Personal information
- Born: 29 May 1994 (age 32) Murwillumbah, New South Wales, Australia
- Height: 190 cm (6 ft 3 in)
- Weight: 95 kg (14 st 13 lb)

Playing information
- Position: Second-row
Club
| Years | Team | Pld | T | G | FG | P |
| 2016–17 | South Sydney | 6 | 0 | 0 | 0 | 0 |
| 2018–21 | Manly Sea Eagles | 46 | 11 | 0 | 0 | 44 |
| 2022 | St. George Illawarra | 4 | 1 | 0 | 0 | 4 |
| 2023–24 | North Qld Cowboys | 12 | 2 | 0 | 0 | 8 |
| 2024–26 | Brisbane Broncos | 33 | 4 | 0 | 0 | 16 |
|  | Total | 101 | 18 | 0 | 0 | 72 |
- Source: As of 27 August 2026

= Jack Gosiewski =

Australian rugby league footballer

Jack Gosiewski (/ˈgəʒuːski/; born 29 May 1994) is an Australian professional rugby league footballer who plays as a forward for the Brisbane Broncos in the National Rugby League (NRL).

He previously played for the South Sydney Rabbitohs, Manly-Warringah Sea Eagles and the St. George Illawarra Dragons in the NRL.

==Background==

Gosiewski was born in Murwillumbah, New South Wales, Australia. Gosiewski is of Polish descent.

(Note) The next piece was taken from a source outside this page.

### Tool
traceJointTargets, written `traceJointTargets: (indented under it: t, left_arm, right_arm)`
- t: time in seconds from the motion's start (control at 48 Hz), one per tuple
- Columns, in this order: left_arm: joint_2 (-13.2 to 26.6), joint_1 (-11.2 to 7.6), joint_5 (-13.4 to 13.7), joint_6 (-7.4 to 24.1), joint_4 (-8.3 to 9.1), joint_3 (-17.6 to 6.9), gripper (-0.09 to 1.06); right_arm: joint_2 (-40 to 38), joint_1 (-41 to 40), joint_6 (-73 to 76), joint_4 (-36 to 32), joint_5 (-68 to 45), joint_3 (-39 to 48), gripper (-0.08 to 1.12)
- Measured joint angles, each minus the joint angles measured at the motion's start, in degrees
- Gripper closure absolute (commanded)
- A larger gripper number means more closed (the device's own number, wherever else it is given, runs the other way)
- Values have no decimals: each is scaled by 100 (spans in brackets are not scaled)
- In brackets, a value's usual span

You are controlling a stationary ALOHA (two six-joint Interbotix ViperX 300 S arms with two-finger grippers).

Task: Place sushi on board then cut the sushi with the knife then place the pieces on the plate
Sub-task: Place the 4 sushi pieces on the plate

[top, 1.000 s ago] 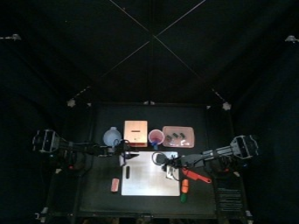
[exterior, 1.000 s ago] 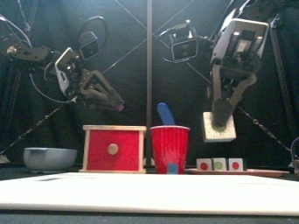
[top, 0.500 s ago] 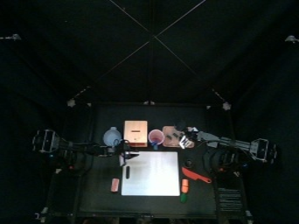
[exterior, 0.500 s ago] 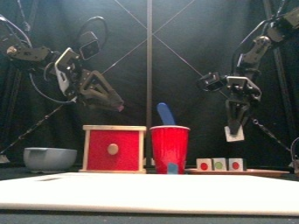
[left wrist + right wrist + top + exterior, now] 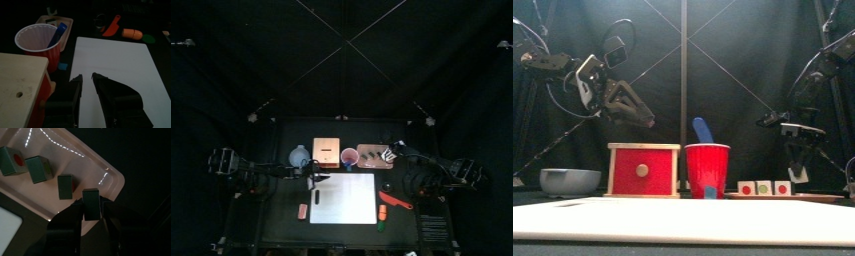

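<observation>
My right gripper (image 5: 91,210) is shut on a dark green sushi piece (image 5: 91,198) and holds it low over the end of the pink tray (image 5: 100,165). Three more sushi pieces (image 5: 39,169) stand in a row on the tray. From the front, the right gripper (image 5: 796,170) hangs just above the tray (image 5: 810,197), right of those pieces (image 5: 763,187). The white board (image 5: 345,198) is bare. A red knife (image 5: 394,201) lies off its right edge. My left gripper (image 5: 87,80) hovers above the board's left side, slightly open and holding nothing.
At the back stand a blue-grey bowl (image 5: 299,156), a wooden box (image 5: 326,152) with a red drawer front (image 5: 644,170), and a red cup (image 5: 707,168) holding a blue knife (image 5: 702,130). An orange toy (image 5: 302,210) and a green toy (image 5: 382,214) lie beside the board.
The right arm has carried the sushi piece from above the board back and right to the pink tray, and lowered it there. The left arm has stayed still.
</observation>
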Motion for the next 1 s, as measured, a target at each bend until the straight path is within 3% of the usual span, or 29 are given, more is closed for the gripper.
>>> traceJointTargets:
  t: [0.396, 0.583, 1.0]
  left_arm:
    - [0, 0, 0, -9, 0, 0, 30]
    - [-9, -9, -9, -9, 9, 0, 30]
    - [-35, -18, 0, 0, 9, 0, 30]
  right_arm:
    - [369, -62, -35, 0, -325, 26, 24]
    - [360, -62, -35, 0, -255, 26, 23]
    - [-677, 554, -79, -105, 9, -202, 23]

He played his junior rugby league for the Mullumbimby Giants, before being signed by the South Sydney Rabbitohs.

==Playing career==
===Early career===
In 2013 and 2014, Gosiewski played for the South Sydney Rabbitohs' NYC team, captaining the side in 2014. In 2015, he graduated to their New South Wales Cup team, North Sydney Bears. At the conclusion of the 2015 season, he played 18 games for North Sydney and scored 4 tries.

===2016===
In round 10 of the 2016 NRL season, Gosiewski made his NRL debut for South Sydney against the Parramatta Eels. He played a total of 5 games for South Sydney in 2016, for most of the season though, he featured for North Sydney, making 9 appearances and scoring 3 tries. In October, he re-signed with Souths on a one-year contract until the end of 2017.

===2017===
Gosiewski spent most of the 2017 NRL season out with a torn patella.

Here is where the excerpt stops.